Il secolo delle rivoluzioni e dei
“sepolti vivi”
(libero adattamento di un intervento di Erri De Luca)
Il secolo ventesimo è stato quello delle rivoluzioni, la
prima in Russia nel 1905, le ultime nell’Europa orientale dopo il collasso del
patto di Varsavia. Con le rivoluzioni sono stati rovesciati (non sostituiti o
avvicendati) governi, rapporti di forza e di oppressione, emancipando immense
masse umane del novecento, dall’Asia alle Americhe.

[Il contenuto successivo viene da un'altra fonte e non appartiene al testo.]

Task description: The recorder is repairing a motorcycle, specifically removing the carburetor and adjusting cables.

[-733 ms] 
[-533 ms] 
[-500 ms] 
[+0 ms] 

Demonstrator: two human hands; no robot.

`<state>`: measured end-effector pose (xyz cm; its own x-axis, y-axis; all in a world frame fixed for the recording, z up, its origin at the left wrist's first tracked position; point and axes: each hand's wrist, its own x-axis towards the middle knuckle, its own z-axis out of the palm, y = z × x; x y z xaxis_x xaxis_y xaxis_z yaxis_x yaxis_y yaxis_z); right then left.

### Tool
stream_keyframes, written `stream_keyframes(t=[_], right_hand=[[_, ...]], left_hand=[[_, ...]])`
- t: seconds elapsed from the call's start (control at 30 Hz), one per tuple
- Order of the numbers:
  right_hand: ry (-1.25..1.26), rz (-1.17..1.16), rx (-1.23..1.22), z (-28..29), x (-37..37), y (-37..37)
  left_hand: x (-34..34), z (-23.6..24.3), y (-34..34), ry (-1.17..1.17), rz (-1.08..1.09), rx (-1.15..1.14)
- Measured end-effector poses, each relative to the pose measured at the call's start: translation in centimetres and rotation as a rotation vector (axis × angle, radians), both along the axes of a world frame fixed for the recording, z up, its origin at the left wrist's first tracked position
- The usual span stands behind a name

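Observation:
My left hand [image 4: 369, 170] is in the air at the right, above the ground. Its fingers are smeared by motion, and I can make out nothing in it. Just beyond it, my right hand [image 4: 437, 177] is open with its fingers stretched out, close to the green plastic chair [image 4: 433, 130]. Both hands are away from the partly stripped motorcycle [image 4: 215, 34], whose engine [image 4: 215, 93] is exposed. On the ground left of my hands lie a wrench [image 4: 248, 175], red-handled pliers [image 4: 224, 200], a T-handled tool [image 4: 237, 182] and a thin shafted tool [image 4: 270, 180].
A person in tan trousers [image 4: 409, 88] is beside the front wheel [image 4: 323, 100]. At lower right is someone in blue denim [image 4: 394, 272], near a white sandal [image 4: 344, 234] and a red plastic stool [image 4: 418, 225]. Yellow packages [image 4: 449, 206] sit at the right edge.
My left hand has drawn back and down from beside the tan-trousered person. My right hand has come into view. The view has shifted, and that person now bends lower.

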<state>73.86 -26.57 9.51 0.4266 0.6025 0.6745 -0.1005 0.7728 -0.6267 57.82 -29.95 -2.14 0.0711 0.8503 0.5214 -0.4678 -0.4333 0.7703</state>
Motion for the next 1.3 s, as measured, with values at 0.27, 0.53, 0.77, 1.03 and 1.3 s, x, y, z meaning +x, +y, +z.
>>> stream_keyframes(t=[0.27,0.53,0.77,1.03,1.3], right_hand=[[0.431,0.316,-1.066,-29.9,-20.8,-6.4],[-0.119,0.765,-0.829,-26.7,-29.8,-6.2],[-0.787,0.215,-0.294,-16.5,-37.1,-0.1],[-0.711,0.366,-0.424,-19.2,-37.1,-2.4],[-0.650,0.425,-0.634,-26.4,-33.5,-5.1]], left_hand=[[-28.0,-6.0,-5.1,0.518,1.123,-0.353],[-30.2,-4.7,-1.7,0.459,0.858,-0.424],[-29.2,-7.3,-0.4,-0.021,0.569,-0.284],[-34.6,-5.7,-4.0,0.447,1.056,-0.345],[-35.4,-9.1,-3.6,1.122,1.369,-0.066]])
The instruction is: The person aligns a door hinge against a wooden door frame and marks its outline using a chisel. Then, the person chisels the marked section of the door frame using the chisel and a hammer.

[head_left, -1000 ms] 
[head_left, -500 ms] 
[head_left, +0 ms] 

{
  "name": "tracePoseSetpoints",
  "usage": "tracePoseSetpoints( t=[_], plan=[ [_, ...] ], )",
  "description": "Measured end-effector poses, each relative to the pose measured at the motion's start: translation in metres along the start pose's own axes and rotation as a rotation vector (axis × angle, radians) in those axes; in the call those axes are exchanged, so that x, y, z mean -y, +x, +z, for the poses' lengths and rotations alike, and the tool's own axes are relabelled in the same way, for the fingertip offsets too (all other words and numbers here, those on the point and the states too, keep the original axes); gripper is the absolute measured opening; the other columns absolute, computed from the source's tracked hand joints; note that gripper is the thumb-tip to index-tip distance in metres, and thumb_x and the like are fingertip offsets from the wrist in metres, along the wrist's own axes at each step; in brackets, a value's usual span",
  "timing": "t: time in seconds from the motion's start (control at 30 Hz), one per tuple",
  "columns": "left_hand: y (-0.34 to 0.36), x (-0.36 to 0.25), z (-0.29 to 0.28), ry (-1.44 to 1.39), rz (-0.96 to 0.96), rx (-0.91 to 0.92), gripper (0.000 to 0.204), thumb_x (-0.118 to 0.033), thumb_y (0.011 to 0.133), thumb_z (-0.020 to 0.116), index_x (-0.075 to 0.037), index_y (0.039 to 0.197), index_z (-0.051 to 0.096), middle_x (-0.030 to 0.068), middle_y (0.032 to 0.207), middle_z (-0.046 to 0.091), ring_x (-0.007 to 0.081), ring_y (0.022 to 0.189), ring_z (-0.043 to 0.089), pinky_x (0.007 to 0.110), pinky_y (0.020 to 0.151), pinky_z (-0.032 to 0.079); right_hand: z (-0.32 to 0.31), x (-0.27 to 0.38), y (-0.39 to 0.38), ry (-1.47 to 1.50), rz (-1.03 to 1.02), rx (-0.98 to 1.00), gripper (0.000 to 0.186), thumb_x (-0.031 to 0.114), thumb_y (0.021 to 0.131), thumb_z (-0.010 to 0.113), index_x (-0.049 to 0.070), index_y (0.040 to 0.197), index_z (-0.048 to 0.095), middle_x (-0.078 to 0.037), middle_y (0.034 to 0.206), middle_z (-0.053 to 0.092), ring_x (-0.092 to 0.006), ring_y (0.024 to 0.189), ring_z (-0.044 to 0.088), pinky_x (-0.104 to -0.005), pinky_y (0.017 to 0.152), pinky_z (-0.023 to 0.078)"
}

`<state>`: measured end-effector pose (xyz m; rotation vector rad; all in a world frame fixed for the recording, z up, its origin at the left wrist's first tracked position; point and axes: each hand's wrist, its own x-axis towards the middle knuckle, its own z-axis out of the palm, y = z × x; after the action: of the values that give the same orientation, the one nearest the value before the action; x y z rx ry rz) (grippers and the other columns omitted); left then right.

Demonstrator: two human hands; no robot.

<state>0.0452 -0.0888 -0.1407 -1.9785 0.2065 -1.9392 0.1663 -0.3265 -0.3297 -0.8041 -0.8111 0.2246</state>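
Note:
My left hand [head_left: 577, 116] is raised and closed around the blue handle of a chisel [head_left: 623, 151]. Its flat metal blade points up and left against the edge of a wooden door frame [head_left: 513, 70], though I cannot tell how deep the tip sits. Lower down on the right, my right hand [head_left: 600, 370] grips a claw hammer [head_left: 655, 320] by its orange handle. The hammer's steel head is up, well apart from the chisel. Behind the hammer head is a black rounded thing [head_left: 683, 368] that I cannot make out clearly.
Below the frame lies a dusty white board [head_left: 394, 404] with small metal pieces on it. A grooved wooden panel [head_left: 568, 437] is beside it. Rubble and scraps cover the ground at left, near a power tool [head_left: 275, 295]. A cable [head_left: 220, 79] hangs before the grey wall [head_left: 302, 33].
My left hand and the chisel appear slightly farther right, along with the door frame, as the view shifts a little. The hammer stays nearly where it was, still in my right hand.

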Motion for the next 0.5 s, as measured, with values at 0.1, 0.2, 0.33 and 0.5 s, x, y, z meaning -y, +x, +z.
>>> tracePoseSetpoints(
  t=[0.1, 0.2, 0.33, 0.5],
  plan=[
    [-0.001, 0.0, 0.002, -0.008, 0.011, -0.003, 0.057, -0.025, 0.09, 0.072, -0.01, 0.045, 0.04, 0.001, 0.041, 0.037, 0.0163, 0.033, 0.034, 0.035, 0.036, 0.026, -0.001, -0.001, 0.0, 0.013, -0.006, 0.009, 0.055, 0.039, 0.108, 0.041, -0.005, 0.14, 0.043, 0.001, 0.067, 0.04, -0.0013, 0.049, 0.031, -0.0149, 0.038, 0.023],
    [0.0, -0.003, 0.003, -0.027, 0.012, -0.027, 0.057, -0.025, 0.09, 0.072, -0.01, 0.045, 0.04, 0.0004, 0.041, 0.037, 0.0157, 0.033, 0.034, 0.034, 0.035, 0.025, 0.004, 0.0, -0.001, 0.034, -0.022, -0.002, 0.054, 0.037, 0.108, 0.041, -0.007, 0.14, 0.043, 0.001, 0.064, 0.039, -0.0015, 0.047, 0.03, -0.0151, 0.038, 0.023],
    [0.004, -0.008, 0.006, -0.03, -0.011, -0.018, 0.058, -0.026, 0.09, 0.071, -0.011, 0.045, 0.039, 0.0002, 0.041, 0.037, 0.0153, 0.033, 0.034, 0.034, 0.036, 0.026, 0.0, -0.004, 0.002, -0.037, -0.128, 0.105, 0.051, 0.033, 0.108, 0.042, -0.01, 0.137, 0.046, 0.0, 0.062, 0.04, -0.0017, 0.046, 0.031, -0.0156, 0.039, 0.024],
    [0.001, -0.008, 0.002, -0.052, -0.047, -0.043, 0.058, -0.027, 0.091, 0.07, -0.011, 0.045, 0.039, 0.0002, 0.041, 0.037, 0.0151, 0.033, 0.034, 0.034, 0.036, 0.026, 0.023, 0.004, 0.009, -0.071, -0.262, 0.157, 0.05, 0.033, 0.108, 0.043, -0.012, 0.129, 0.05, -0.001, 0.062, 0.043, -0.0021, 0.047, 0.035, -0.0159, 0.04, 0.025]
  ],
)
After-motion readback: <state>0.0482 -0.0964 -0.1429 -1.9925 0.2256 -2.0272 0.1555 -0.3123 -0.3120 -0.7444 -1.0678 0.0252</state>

Ci sono stati morti, tanti
morti, come è naturale che sia in ogni sconvolgimento sociale e politico nella
sua fase più acuta. E’ andata così nel mio tempo, quando ero un militante
rivoluzionario nell’Italia e nella Svizzera degli anni ‘70, non per estro di
gioventù ma in obbedienza all’ordine del giorno del mondo. Capiterà di nuovo, ne sono
certo, per la semplice ragione che all’uomo più che la storia interessa il
guadagno e la supremazia sul suo simile, fattore questo che porta
inevitabilmente a sconvolgimenti violenti dell’ordine costituito.
Sono ancora in vita gli ultimi rivoluzionari del 1900. Alcuni
sono diventati capi di stato e di governo, per loro si suonano gli inni
nazionali. Altri restano dietro sbarre, in esili senza fine, o in precaria
libertà dopo decenni di detenzione nelle carceri speciali che equivalgono a
decenni di tortura. Queste ultime vite andrebbero protette, perché sono la
reliquia politica del secolo delle rivoluzioni e perché sono una parte della
storia infinita del movimento antagonista.
Parimenti andrebbero protetti quelli che stanno per essere
estradati da un paese all’altro (cioè da una prigione all’altra) e rispediti al
giorno uno di pena, alla casella di partenza, colpevoli secondo il diritto
dominante di reati politici di trenta e più anni fa (otto olimpiadi!). Questo
non è solo triste, è antico, obsoleto. Ribadisce che il ventesimo secolo è ancora
in corso, alla faccia del miope che l’ha intravisto breve o del bischero che
aveva preannunciato la fine della storia. Se si vuole prendere congedo dal
secolo delle rivoluzioni, occorre lasciare gli spiccioli di vita di questi
antagonisti al loro cammino, togliendoli dal sottile martirio delle ultime porte
chiuse a chiave.
Una
democrazia matura, come si autodefinisce quella del nostro continente, dovrebbe
avere la misura e la saggezza politica per correggere le distorsioni e
stabilire, in completa autonomia, il tempo di chiudere e quello di aprire. Le
vite di questi militanti vanno protette non per clemenza ma per evidenza di
tempi scaduti, per diritto politico di chiudere il registro di classe del 1900,
per smetterla una buona volta di suddividere i
rivoluzionari in vincitori da accogliere con cerimonia ufficiale, e vinti da
estradare. Questo non perché sono anziani, l’età non è un’attenuante. Attenua,
sì, molte cose, ma non la responsabilità di aver tentato l’assalto al “quartier
generale” al tempo ritenuto necessario.
Se si desidera, come sembra di capire, dichiarare prescritto
il secolo delle rivoluzioni, se non altro per igiene fisica e mentale, si
consegni questi vecchi militanti (i nomi sono inutili perché uno vale l’altro) all’archivio
politico e non alla cronaca giudiziaria.
E’ una buona occasione per rimettere la politica al posto che
le compete. Le polizie devono attenersi a mandati di cattura anche
abbondantemente scaduti, le democrazie decenti no, se vogliono evitare il
precipizio che le muta in repubbliche delle banane.